What stands out in Khalfan's story is how often the word support comes up, not as a concept, but as something he actually practises.

Since opening MK Cafe, fellow cafe owners have stopped by to check in, offer advice and try the menu.

Dubai has a lot of cafes and moves quite fast, however, Khalfan has a different mindset when it comes to business ventures. It is all about the people first for him.

"It is not about competition. It is about helping each other grow," he says. "Even if I know someone else is opening up something, I would go there without being invited and show support. We all grow together."

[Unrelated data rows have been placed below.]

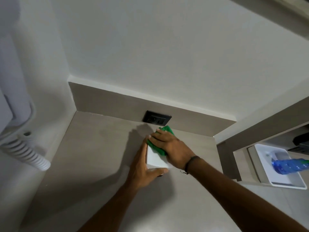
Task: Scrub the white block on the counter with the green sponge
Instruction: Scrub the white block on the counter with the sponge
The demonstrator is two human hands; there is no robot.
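Green sponge [161, 141] mostly under right hand [172, 148].

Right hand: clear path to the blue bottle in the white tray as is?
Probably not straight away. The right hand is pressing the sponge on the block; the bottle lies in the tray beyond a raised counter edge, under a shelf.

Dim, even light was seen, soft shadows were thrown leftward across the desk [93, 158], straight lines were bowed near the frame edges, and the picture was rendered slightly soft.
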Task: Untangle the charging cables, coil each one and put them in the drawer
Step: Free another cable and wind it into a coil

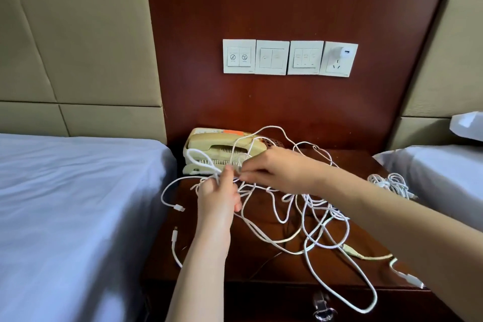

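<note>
A tangle of white charging cables sprawls over the dark wooden nightstand, with loops hanging past its front edge. My left hand grips a bunch of strands above the tangle. My right hand pinches a strand right beside the left hand's fingers. A separate coiled white cable lies at the nightstand's right rear. Loose plug ends dangle at the left. The drawer front with its metal handle shows below, shut.
A beige telephone stands at the back left of the nightstand, behind my hands. Beds with white sheets flank both sides. Wall switches and a socket holding a white charger sit above.
</note>
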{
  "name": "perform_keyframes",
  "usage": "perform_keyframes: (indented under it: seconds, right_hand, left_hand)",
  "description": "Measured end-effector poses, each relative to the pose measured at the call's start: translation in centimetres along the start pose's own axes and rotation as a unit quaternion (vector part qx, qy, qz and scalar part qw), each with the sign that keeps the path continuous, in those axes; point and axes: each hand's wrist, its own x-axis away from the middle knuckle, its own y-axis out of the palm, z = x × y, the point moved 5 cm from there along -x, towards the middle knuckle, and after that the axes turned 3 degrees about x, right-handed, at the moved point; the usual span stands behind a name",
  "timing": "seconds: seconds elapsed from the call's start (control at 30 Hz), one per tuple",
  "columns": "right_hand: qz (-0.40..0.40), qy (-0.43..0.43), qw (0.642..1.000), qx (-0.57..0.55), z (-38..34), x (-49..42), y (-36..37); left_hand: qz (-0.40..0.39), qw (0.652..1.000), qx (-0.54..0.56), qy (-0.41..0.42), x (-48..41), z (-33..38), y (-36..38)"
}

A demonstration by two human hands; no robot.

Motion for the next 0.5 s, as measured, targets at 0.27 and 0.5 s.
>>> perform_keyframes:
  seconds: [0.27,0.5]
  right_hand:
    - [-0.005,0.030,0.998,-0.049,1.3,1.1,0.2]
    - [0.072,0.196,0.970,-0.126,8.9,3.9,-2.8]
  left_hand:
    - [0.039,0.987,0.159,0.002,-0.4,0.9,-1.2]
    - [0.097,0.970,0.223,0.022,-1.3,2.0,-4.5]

That extends to his own team too. If a fellow business owner needs an extra pair of hands, Khalfan will send his own staff over. "Even if I have to tell my employees, go and support this person for two or three days, I will do it. I want to see you grow. That is how it is."

For him, it all comes back to what Dubai has given him. "United in strength and community means a lot to me. I always think about what is the best I can do for the community, the same way they come and support me."

Khalfan said he is in the midst of receiving feedback on his menu items to curate it for the summer.

He says it with the ease of someone who genuinely means it. "Alhamdulillah, I reached what I set out to do. The community gets to stand up for you and it motivates you. When you have a crowd that pushes you to go further and be better, you really feel that."

Customers are folded into that same thinking. Feedback shapes the menu. Regulars become part of the rhythm of the place. Gradually, a business stops feeling like something you visit and starts feeling like somewhere you belong.

Carrying the same mindset forward

None of this has pulled him away from athletics. With over 42 medals to his name, Musa still trains in the evenings, finds the time to visit all his business branches and spend time with his family.

The through line, he says, is always the same. The focus it takes to run 100 metres in under 11 seconds is exactly what he brings to building a menu or training a team.

And through all of it, he still trains. Still runs. Still returns to the track.

Because for Khalfan, discipline was never only about sport. It was about showing up, repeatedly and reliably, whether for a race, a customer or a community that expects you to keep going.

Khalfan has developed a new unique drink called 'MK Special Latte' with an event to guess the ingredients.

A space shaped by people

At MK Cafe, that shows up in small ways. In the conversations between regulars. In the easy back-and-forth between business owners who see each other as allies rather than rivals. In the sense that the space belongs, in some part, to everyone who walks through it.

Before you leave, he says, try the MK Spanish Latte. There is a mystery ingredient he is keeping to himself, and a standing offer for anyone who guesses it correctly.

But the real draw is less about what is on the menu and more about what is being built around it.